Jemand aus meinem familiären Umfeld erzählte mir allerdings, dass die Verwaltung meines Bankkontos in fremde Hände gelangen wird, wenn ich in eine betreute Wohnform ziehe bzw. bei einer Gastfamilie einziehe. Ich bin blind und habe noch zusätzlich das Aicardi-Midas-Syndrom und ich habe eigentlich seit Januar 2024 Online-Banking.

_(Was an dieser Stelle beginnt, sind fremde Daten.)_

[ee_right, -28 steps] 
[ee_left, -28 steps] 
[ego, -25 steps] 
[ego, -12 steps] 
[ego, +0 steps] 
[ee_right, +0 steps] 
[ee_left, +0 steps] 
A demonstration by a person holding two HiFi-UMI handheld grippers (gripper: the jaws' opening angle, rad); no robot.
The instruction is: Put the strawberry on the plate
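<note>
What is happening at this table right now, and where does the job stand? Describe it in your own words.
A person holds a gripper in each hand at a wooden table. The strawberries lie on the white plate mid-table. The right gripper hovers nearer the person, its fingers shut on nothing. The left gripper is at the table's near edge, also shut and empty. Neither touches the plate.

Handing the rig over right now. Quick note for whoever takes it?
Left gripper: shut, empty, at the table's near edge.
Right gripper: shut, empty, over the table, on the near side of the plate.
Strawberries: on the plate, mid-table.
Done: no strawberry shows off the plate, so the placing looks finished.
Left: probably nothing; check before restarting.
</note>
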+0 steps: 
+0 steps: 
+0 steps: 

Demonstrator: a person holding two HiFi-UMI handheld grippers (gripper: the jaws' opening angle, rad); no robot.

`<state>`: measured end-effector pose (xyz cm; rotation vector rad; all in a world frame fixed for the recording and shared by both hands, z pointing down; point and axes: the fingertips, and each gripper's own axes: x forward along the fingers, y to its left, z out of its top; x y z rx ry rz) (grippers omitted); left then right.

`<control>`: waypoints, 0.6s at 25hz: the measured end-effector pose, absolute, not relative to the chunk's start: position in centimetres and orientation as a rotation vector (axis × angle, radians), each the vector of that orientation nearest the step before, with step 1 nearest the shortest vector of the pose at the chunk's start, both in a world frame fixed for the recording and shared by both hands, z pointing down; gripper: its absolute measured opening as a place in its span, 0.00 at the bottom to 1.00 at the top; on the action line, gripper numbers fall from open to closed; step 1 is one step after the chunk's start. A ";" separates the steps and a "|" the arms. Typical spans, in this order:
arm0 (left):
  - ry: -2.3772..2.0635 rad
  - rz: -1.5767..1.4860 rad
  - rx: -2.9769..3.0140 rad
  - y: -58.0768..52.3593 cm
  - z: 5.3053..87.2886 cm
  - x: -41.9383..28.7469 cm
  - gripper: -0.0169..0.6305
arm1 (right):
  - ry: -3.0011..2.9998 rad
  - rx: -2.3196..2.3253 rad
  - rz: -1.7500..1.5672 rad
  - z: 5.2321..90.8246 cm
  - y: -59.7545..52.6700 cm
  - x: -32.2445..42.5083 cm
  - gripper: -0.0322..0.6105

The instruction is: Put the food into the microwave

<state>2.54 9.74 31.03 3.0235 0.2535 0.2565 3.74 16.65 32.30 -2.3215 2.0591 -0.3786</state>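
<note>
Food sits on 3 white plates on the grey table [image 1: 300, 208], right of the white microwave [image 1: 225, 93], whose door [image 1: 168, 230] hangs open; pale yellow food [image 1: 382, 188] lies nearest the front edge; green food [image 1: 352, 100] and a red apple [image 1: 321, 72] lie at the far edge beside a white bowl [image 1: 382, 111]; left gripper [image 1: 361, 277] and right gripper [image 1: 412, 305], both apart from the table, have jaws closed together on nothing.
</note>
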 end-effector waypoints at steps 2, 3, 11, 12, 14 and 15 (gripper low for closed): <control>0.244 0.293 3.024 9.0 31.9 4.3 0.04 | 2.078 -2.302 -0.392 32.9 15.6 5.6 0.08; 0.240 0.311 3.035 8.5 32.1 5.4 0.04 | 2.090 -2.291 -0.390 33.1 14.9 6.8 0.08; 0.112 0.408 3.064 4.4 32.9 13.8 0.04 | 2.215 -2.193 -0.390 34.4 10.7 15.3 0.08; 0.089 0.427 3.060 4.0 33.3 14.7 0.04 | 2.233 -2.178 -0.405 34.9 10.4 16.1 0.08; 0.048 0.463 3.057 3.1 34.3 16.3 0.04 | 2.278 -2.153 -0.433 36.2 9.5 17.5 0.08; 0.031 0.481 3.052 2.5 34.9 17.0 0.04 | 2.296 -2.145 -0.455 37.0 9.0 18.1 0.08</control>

Ich weiß, dass es in einer besonderen Wohnform Regeln gibt, aber wie verhält es sich mit der eigenständigen Nutzung von Online-Portalen von Behörden? Ich als blinde Person bin schon grundsätzlich fit in solchen Sachen und möchte den Online-Banking-Zugang auch weiterhin beibehalten. Kann man das irgendwie mit dem Leistungserbringer absprechen? Oder ist das wirklich zwangsläufig so, dass jeder behinderte Bewohner tatsächlich keinen Zugang haben darf? (Ich weiß, dass viele Bewohner mit Lernschwierigkeiten oftmals Hilfe bei geschäftlichen Angelegenheiten benötigen, aber wie verhält es sich mit behinderten Bewohnern, die Abitur haben und aufgrund der aktuellen familiären Situation auf eine besondere Wohnform angewiesen sind?) Kennt jemand hier einen behinderten Abiturienten, der oder die in einer besonderen Wohnform lebt und das Konto selbst verwalten darf?
Ich möchte bitte von einem Experten wissen, was in so einer besonderen Wohnform erlaubt ist und was nicht. Es ist mir wichtig, dass ich weiterhin die Kontrolle über meine Daten habe und dass nur jemand kommt, wenn ich wirklich Hilfe brauche.